▶ _WORK TO BE COMPLETED_
All lines of the entries with "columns" in them must be listed.

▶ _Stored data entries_
--------------------------------------------------
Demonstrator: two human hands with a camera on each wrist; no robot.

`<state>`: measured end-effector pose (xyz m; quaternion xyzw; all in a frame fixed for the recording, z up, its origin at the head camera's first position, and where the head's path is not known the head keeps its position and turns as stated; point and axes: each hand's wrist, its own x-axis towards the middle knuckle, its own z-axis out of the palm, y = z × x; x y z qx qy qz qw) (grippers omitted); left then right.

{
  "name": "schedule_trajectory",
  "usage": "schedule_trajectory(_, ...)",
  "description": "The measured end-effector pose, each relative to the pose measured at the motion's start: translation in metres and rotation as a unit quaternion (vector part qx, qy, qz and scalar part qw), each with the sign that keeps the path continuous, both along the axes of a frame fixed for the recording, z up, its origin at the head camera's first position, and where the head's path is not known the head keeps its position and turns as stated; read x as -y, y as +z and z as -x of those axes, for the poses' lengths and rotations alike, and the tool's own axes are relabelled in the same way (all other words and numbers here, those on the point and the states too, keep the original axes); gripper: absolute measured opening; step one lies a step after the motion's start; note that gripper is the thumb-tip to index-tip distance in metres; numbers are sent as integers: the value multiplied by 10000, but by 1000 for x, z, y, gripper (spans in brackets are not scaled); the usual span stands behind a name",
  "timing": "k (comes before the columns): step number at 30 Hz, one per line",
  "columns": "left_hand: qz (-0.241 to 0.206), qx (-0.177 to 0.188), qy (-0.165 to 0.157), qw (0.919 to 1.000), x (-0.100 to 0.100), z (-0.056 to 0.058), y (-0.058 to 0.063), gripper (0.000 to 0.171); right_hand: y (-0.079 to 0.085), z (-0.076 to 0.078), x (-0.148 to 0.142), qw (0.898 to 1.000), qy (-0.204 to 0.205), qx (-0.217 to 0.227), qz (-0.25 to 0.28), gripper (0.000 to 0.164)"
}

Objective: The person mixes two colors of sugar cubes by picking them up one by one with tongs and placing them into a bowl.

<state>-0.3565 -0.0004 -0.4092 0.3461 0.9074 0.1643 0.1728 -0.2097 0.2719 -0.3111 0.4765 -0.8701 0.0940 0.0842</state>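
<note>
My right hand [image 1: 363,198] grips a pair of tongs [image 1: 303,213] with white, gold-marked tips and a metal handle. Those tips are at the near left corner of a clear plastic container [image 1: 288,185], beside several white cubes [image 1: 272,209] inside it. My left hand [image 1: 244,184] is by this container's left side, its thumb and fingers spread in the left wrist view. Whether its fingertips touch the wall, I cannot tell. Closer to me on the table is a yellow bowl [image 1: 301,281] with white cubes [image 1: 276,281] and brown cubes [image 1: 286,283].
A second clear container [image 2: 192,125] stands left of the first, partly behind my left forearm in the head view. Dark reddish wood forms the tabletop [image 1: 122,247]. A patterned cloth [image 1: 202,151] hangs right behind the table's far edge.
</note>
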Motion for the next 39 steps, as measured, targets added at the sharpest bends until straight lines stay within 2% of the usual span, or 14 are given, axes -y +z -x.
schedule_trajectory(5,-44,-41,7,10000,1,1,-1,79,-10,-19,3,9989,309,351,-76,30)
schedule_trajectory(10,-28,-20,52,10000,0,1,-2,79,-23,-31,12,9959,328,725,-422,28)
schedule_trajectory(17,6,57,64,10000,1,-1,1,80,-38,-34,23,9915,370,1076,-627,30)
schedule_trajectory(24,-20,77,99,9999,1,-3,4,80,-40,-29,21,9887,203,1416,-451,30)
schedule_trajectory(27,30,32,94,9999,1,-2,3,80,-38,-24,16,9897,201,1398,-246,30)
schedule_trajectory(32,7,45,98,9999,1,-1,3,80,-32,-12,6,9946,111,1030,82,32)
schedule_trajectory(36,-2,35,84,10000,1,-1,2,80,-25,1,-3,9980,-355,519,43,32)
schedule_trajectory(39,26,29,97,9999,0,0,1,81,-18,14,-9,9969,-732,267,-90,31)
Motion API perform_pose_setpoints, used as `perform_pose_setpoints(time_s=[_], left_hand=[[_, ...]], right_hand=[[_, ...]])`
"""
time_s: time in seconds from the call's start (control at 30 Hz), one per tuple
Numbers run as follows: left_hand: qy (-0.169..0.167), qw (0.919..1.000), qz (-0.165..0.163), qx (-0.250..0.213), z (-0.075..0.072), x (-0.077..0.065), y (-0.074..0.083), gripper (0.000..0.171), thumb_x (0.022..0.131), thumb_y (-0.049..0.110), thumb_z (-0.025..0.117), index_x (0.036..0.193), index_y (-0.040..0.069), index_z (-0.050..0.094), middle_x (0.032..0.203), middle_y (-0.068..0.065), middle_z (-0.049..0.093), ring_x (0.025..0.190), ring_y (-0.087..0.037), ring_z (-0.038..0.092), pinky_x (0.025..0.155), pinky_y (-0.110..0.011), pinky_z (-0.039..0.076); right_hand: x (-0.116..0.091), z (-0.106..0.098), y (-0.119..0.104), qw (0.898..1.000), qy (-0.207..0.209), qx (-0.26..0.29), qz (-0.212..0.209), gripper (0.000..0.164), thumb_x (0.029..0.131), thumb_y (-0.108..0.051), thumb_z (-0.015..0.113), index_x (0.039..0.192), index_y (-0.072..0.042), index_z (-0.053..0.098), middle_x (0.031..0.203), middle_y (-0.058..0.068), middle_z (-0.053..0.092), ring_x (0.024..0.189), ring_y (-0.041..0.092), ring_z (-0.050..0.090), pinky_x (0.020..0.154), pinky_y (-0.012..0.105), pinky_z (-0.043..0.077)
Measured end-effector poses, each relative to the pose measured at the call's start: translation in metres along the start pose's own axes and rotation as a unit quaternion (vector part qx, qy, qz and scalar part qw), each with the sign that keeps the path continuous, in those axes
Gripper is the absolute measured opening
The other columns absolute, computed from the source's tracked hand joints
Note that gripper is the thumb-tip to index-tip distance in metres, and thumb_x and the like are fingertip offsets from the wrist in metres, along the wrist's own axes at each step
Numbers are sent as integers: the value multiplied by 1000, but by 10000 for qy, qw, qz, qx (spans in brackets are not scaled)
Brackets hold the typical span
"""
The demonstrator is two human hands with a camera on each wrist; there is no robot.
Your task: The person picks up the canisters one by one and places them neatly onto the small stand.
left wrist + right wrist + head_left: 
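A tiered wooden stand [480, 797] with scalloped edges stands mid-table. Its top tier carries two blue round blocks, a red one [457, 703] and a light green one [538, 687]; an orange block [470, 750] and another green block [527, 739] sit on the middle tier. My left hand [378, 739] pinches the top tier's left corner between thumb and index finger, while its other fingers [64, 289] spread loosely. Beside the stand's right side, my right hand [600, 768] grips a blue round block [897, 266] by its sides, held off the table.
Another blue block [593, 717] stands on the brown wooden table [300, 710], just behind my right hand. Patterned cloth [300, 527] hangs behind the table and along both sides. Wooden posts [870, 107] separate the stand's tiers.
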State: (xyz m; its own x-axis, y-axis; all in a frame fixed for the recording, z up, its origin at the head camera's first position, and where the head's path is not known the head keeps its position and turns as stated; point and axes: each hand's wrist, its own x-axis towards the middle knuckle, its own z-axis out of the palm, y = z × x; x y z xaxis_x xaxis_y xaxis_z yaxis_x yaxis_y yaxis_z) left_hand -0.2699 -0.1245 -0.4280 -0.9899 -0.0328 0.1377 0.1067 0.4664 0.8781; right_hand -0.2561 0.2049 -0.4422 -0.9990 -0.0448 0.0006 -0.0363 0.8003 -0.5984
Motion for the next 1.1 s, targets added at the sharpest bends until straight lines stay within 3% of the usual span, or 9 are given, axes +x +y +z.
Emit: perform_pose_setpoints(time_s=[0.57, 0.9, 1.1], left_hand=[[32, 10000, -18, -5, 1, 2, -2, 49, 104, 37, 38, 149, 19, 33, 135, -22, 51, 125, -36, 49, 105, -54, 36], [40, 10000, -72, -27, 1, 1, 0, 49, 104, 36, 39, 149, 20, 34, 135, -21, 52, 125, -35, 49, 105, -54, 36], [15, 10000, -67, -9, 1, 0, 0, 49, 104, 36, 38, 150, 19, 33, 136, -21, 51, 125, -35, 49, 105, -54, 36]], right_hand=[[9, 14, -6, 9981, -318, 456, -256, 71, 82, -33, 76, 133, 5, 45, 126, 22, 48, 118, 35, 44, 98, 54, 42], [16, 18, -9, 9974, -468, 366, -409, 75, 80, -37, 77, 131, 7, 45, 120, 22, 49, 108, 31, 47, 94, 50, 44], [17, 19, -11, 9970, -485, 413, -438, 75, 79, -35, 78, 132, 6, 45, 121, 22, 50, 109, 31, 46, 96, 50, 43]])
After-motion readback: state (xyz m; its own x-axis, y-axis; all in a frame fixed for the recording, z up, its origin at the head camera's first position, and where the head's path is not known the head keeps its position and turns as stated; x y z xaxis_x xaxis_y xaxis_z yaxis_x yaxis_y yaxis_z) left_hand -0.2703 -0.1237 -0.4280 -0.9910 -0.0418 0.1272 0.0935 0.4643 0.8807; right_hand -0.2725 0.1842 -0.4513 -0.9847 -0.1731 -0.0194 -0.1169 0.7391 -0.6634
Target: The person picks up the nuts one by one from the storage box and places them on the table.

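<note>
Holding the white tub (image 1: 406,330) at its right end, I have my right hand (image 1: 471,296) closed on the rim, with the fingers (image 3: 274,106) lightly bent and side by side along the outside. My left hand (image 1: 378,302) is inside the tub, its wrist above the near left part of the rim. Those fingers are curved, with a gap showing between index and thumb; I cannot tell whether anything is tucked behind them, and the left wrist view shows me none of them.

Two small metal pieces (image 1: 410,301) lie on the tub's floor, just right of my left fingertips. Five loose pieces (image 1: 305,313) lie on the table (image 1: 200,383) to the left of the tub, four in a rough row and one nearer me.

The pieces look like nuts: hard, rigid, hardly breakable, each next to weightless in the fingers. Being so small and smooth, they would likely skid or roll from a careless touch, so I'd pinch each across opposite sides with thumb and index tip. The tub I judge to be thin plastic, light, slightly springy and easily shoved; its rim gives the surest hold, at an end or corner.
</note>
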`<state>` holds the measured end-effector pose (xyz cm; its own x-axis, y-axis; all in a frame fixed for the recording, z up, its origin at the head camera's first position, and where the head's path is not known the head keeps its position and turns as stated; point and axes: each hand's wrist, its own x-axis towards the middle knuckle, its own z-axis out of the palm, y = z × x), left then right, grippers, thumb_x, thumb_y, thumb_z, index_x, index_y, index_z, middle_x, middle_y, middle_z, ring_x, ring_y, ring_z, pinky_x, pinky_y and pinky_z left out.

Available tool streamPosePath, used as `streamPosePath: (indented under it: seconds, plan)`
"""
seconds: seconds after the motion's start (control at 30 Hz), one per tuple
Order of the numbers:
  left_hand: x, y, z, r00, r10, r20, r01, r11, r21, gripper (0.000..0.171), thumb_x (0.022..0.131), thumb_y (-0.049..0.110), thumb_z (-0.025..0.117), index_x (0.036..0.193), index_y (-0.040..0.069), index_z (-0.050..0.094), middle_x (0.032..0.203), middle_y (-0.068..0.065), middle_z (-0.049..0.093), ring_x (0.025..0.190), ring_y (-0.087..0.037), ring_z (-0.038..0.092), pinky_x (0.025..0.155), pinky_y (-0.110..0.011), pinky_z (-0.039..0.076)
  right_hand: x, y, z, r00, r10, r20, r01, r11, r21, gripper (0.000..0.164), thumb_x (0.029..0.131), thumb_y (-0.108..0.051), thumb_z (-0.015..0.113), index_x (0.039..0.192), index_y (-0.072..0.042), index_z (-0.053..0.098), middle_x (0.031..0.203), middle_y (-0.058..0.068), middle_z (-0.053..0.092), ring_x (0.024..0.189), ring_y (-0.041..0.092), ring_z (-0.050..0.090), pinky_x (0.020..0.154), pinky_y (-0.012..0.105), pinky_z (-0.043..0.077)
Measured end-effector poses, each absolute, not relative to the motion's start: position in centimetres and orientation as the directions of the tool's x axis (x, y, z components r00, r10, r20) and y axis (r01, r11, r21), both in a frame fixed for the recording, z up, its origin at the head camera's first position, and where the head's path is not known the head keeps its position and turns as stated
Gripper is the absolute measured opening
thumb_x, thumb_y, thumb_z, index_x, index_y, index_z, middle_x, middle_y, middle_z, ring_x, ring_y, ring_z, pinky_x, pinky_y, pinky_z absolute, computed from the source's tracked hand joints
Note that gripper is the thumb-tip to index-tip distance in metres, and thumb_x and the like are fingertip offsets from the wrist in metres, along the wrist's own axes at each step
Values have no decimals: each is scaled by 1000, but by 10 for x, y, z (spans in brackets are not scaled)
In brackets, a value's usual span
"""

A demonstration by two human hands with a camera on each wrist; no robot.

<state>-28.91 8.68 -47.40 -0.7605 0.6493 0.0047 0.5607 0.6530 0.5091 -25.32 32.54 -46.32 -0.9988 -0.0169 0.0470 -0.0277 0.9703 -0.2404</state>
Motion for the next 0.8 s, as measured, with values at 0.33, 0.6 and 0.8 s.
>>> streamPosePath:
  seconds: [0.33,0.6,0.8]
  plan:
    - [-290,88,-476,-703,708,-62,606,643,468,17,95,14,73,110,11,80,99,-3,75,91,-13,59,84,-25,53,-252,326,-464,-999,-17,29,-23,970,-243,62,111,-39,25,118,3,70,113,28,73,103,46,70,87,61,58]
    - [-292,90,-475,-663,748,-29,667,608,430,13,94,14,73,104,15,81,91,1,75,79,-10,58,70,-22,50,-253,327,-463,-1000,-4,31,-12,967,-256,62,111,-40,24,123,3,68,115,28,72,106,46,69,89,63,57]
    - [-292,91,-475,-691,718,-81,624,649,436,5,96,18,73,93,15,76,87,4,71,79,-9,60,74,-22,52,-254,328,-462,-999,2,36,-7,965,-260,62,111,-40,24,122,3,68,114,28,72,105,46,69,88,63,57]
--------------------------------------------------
▶ _SOLUTION TO THE PROBLEM_
  "timing": "k (comes before the columns): step number at 30 Hz, one per line",
  "columns": "left_hand: qz (-0.241 to 0.206), qx (-0.177 to 0.188), qy (-0.165 to 0.157), qw (0.919 to 1.000), x (-0.100 to 0.100), z (-0.056 to 0.058), y (-0.058 to 0.063), gripper (0.000 to 0.171); right_hand: y (-0.079 to 0.085), z (-0.076 to 0.078), x (-0.148 to 0.142), qw (0.898 to 1.000), qy (-0.204 to 0.205), qx (-0.217 to 0.227), qz (-0.25 to 0.28), gripper (0.000 to 0.164)"
The other columns absolute, computed from the source's tracked hand joints

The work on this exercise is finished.